Based on analysis, Jack beans should be submerged in water for several hours to soften and hydrate them. This creates a moist environment that is favorable for the growth of bacteria. Lactobacillaceae and Enterobacteriaceae can survive and thrive in this environment. The bacteria break down complex carbohydrates and proteins into small molecules.
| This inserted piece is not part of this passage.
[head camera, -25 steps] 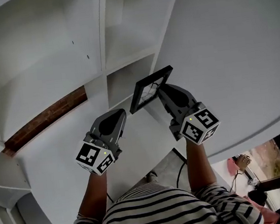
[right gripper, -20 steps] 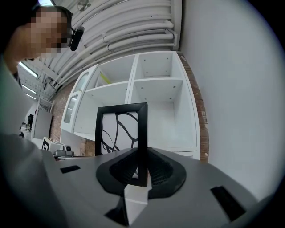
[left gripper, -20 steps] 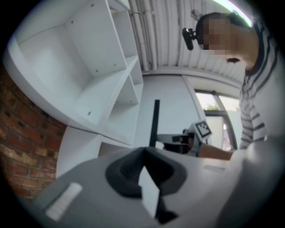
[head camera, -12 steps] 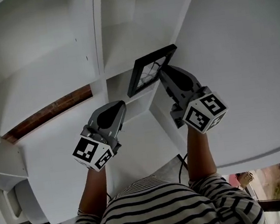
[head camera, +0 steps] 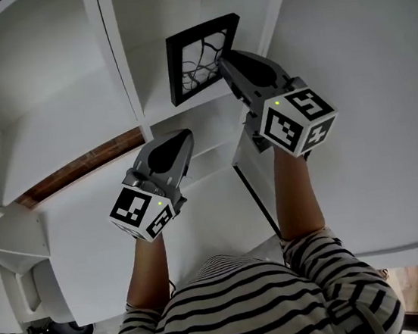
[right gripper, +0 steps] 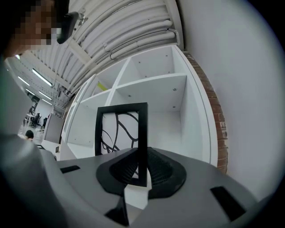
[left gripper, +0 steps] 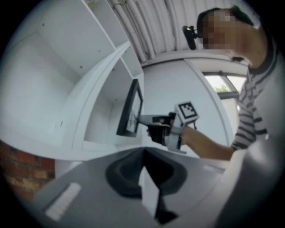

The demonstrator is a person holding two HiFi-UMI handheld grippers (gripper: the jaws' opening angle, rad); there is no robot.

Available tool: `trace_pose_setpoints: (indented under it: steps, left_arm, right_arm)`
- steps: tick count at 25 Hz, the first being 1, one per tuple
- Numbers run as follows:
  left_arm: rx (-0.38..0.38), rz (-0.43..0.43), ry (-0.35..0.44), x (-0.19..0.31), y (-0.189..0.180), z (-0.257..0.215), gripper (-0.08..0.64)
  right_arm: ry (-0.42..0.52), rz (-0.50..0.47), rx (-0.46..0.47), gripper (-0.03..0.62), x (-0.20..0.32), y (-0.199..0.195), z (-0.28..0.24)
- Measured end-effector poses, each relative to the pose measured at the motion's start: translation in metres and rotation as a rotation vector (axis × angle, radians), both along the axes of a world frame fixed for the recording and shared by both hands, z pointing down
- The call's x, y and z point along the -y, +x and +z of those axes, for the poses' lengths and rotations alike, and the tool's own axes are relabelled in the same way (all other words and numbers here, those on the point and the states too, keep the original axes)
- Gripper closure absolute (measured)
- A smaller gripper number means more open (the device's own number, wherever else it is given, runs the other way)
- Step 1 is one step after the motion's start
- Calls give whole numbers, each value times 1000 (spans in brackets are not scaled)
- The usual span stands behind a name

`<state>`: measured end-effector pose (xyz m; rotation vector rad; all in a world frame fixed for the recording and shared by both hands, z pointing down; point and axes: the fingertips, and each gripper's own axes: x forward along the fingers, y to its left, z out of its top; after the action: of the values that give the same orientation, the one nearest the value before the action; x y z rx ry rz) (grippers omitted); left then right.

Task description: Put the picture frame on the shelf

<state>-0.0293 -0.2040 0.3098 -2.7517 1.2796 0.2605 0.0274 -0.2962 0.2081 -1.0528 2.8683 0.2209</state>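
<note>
Picture frame [head camera: 202,58] has risen toward the shelf [head camera: 120,59], clamped by outstretched right gripper [head camera: 224,61]; left gripper [head camera: 182,137] seemingly closed.

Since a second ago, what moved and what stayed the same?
The right gripper lifted the frame higher and closer to the shelf, and turned it more upright. Its jaws stayed shut on the frame's edge. The left gripper stayed low, jaws shut, holding nothing.

No legible text or numbers anywhere
</note>
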Motion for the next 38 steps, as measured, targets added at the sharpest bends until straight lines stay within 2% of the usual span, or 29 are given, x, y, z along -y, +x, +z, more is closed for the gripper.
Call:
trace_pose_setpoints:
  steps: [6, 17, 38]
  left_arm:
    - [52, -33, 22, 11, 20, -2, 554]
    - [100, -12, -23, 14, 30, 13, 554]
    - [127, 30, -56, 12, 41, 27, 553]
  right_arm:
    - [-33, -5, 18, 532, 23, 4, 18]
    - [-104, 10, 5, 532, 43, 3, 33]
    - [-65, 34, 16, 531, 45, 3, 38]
The Lactobacillaceae and Enterobacteriaceae have synergistic interaction microflorae during the soaking process. Lactobacillaceae bacteria produce lactic acid, which helps lower the environment’s pH, and create a more acidic environment, favorable for the growth of the fungi that will eventually form the tempeh. The Enterobacteriaceae bacteria produce enzymes that help to break down the complex carbohydrates and proteins in soybeans, making them more easily digestible and nutritious. Lactobacillaceae and Enterobacteriaceae interaction during tempeh fermentation is an important part of the process, and their synergistic interaction helps ensure the fermentation’s success and the production of high-quality, nutritious tempeh.

4. Conclusions

Soaking Jack beans in distilled water for different periods during tempeh fermentation results in higher protein and amino acid content—sixteen essential and non-essential amino acids required for the human body. The soaked Jack beans’ highest protein and amino acids were after 12 h, with 35% crude protein and L-glutamate amino acid; the lowest was L-proline. Proteolytic microbial species have been found in the soaking process, indicated by a clear zone around the colony on SMA agar. Biochemical analysis using the Vitek 2.0 system identified Staphylococcus aureus, Enterococcus faecium, Enterococcus durans, Pediococcus pentosaceus, Stenorophomonas maltophilia, Cronobacter sakazakii, and Klebsiella pneumonia ssp. All microbial species found in the soaking process, namely Lactobacillus and Enterobacteriaceae, thrived in this environment. These two types of bacteria can help create a favorable environment for the growth of the fungus Rhizopus oligosporus, the primary organism responsible for the fermentation process that transforms the soaked beans into tempeh. Optimizing the soaking process for Jack beans tempeh increases the crude protein, improves quality of tempeh, and promotes greater interest and investment in producing alternative protein sources.